CMS cracks down: Florida and Illinois counties under home health moratorium
Today, on the home health software blog, we take a look at some important actions taken by CMS that directly impact the industry. CMS recently enacted the first ACA moratorium on new home health agencies in targeted counties in Illinois and Florida. Aimed at fighting fraud and protecting taxpayer monies, industry organizations, such as the VNAA and HCAF applaud this action. Attorney and home care legal expert Elizabeth C. Hogue gives an overview of the rule, how CMS determined the scope of the moratorium and makes an important prediction about the future.
CMS Imposes Moratoriums on New HHA’s
The Centers for Medicare and Medicaid Services (CMS) announced that it will impose moratoriums on enrollment of new home health agencies in the Medicare, Medicaid, and CHIP Programs on July 30, 2012, in certain counties in the Miami and Chicago areas. The counties include Broward and Monroe in the Miami area and Cook, DuPage, Kane, Lake, McHenry, and Will in the Chicago area. Private duty agencies that are not Medicare-certified should take note of the fact that the moratoriums also apply to enrollment of new Medicaid providers.
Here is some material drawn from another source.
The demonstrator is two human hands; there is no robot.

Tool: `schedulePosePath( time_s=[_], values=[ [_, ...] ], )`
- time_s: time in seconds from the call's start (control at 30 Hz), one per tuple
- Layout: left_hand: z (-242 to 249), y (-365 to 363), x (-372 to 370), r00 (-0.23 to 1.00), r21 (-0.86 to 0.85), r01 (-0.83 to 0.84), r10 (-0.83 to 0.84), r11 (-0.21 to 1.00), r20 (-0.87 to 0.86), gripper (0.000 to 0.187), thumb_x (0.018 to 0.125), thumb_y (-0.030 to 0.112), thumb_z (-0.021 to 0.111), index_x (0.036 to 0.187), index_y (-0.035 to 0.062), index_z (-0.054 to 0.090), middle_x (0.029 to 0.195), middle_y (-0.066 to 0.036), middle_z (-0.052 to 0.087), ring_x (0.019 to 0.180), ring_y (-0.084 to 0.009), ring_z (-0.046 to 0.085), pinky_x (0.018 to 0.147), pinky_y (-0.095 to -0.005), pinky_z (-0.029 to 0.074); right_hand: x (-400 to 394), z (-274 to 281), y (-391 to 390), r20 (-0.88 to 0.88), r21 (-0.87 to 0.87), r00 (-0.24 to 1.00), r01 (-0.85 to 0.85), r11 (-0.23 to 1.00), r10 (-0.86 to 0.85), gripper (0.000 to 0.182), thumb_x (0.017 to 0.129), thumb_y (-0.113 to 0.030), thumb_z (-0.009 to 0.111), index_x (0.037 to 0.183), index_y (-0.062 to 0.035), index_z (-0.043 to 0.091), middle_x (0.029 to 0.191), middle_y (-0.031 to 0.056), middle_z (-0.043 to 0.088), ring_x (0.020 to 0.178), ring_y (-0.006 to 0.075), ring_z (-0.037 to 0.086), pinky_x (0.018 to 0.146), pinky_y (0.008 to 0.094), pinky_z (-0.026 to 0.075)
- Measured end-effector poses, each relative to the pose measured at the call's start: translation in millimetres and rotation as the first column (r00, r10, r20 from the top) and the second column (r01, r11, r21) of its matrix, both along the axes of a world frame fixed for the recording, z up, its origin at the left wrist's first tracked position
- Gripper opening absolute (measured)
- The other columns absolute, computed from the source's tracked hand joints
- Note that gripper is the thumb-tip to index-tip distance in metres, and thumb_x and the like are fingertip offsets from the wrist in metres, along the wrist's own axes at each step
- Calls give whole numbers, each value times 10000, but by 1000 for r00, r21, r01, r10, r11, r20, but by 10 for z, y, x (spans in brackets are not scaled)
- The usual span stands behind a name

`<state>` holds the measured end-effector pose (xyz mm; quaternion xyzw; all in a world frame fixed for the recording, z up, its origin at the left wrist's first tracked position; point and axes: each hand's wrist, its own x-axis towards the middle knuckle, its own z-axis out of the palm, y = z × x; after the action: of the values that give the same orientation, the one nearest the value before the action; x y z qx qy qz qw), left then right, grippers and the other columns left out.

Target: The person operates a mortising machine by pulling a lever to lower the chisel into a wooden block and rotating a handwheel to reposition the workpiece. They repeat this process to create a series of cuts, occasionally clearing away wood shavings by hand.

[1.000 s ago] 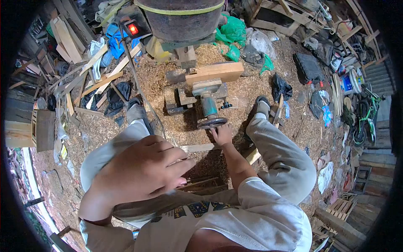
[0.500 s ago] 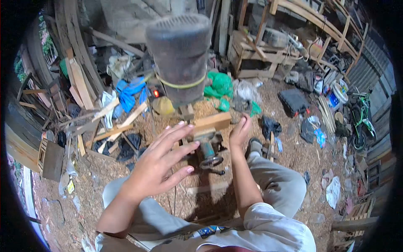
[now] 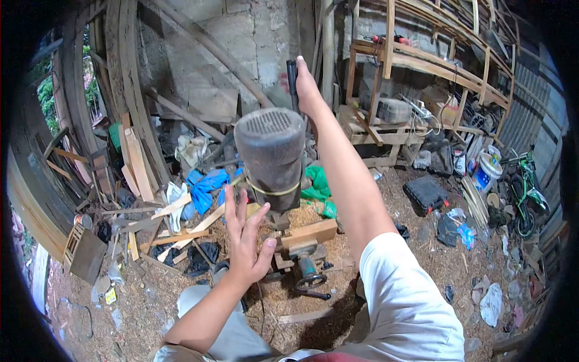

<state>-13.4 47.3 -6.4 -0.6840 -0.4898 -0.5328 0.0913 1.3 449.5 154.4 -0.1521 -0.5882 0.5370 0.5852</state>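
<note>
A machine stands upright before me, with a dusty dark motor housing (image 3: 269, 142) and a yellowish band around its lower part. Below it a wooden block (image 3: 309, 232) lies in a greenish vise (image 3: 307, 265), which has a black handwheel (image 3: 311, 282). My left hand (image 3: 246, 244) is raised left of the block, fingers spread, holding nothing. High up behind the housing, my right hand (image 3: 306, 90) is at a black lever handle (image 3: 292, 84). Its palm is against the handle's right side and its fingers, partly hidden and blurred, curl behind it.
Wood chips (image 3: 386, 283) cover the ground. Scrap boards (image 3: 187, 232), a blue plastic bag (image 3: 208, 188) and a green bag (image 3: 316, 184) lie around the machine. To the right are a black case (image 3: 425, 196), a white bucket (image 3: 485, 172) and a small green bicycle (image 3: 526, 196).
My right hand has gone from beside the wooden block up to the lever handle. My left hand stays open left of the block. The view has tilted upward.
</note>
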Motion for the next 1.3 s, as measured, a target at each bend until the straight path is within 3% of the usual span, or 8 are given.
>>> schedulePosePath(
  time_s=[0.07,0.2,0.3,0.43,0.5,0.67,0.77,1.3],
  values=[
    [10,39,-17,999,31,-39,39,999,12,526,1105,399,506,1492,48,570,1780,-297,-12,1605,-535,246,1297,-616,219,56,71,-170,-29,-89,996,-83,993,81,718,1080,-732,398,925,-66,620,727,37,613,561,173,573,517,370,442],
    [33,43,-21,998,37,-50,48,998,42,486,1104,372,502,1455,49,596,1775,-303,6,1592,-543,277,1287,-611,245,605,326,-661,135,-133,974,-162,978,180,767,1050,-750,418,774,-58,599,597,66,560,465,241,548,505,403,461],
    [15,52,-6,998,25,-50,49,998,39,470,1105,369,502,1438,53,603,1772,-303,17,1589,-543,288,1281,-613,254,580,476,-465,123,-131,952,-263,956,279,483,1024,-466,518,772,-59,588,651,114,607,517,264,611,532,421,490],
    [-30,90,20,999,30,-39,38,999,40,470,1110,399,496,1401,51,618,1771,-300,29,1583,-556,291,1275,-634,253,570,499,-603,-60,-270,932,-359,894,356,410,1002,-358,476,755,-50,587,613,85,538,464,207,492,485,381,411],
    [-31,77,11,998,26,-52,52,998,22,484,1113,420,485,1394,49,621,1771,-300,32,1582,-558,290,1275,-639,250,748,267,-789,-7,13,945,-325,945,326,412,1006,-339,458,729,-57,573,585,59,493,447,172,414,454,354,347],
    [-59,78,-7,998,29,-27,25,999,49,447,1090,355,503,1362,31,651,1758,-335,21,1600,-536,273,1282,-597,247,1144,-153,-1463,-204,190,937,-246,951,283,403,1035,-258,456,713,-37,553,549,25,475,426,110,384,428,300,297],
    [-52,39,28,998,11,-24,23,1000,50,635,1121,581,395,1363,50,646,1771,-287,65,1592,-542,276,1278,-642,232,1163,-192,-1555,-194,246,969,-102,964,152,427,1056,-261,452,720,-17,550,554,36,483,436,106,421,431,297,306],
    [-149,-306,-64,995,-188,-13,32,982,98,769,1119,634,298,1239,4,723,1730,-344,183,1596,-533,270,1284,-627,228,1680,-1098,-2290,-319,357,906,-156,921,277,422,1014,-395,458,747,-69,484,574,12,434,488,131,342,481,326,279]
  ],
)
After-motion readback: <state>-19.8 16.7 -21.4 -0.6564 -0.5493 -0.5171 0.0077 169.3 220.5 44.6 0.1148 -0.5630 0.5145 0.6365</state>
Under the Affordable Care Act (ACA), Congress provided the Secretary of the Department of Health and Human Services with new tools, including temporary moratoriums on enrollment of new fee-for-services Medicare, Medicaid, and CHIP providers and suppliers, if the Secretary decides that moratoriums are necessary in order to prevent or combat fraud, abuse, and waste. There is no judicial review of decisions to impose temporary enrollment moratoriums, but providers may use the existing appeal procedures to administratively appeal a denial of billing privileges. The scope of such appeals will be limited solely to assessing whether the temporary moratoriums apply to providers.
Before imposing moratoriums, CMS considered both qualitative and quantitative factors related to the risk of fraud, waste, or abuse. CMS consulted with the Office of Inspector General (OIG) of the U.S. Department of Health and Human Services and the Department of Justice. CMS also based its decision in part on the federal government’s experience with the Health Care Fraud Prevention and Enforcement Action Team (HEAT). All of the areas where moratoriums are imposed are cities where the HEAT Medicare Fraud Strike Force teams are active.
CMS also conducted analysis of relevant Medicare and Medicaid enrollment and claims data. Specifically, CMS analyzed factors in all counties across the country with two hundred thousand or more Medicare beneficiaries, including the number of providers per ten thousand Medicare fee-for-service beneficiaries, the compounded annual growth rate in provider enrollments, and the “churn rate,” i.e. the rate at which providers enter and exit the Program as measured by the percent of the target provider community continuously receiving Medicare payments since 2008. The three areas where moratoriums are imposed consistently ranked near the top of these metrics. CMS also determined that beneficiary access to care would not be affected by the moratoriums.
It is also important to note that the temporary moratoriums do not apply to:
- Changes in practice locations;
- Changes to provider information (such as telephone numbers, addresses, etc.); or
- Changes in ownership, except those that require initial enrollment.
Likewise, the moratoriums do not apply to enrollment applications that a CMS contractor has already approved, but which have not yet been entered into the Provider Enrollment Chain and Ownership System (PECOS).
The moratoriums will remain in effect for six months and may be extended for additional six-month periods. After moratoriums are lifted, providers that were unable to enroll because of the moratoriums will be designated to CMS’ highest screen level for new providers for six months from the date moratoriums are lifted.
Providers can expect imposition of additional moratoriums in the future as CMS becomes more adamant about the need to control and prevent fraud and abuse.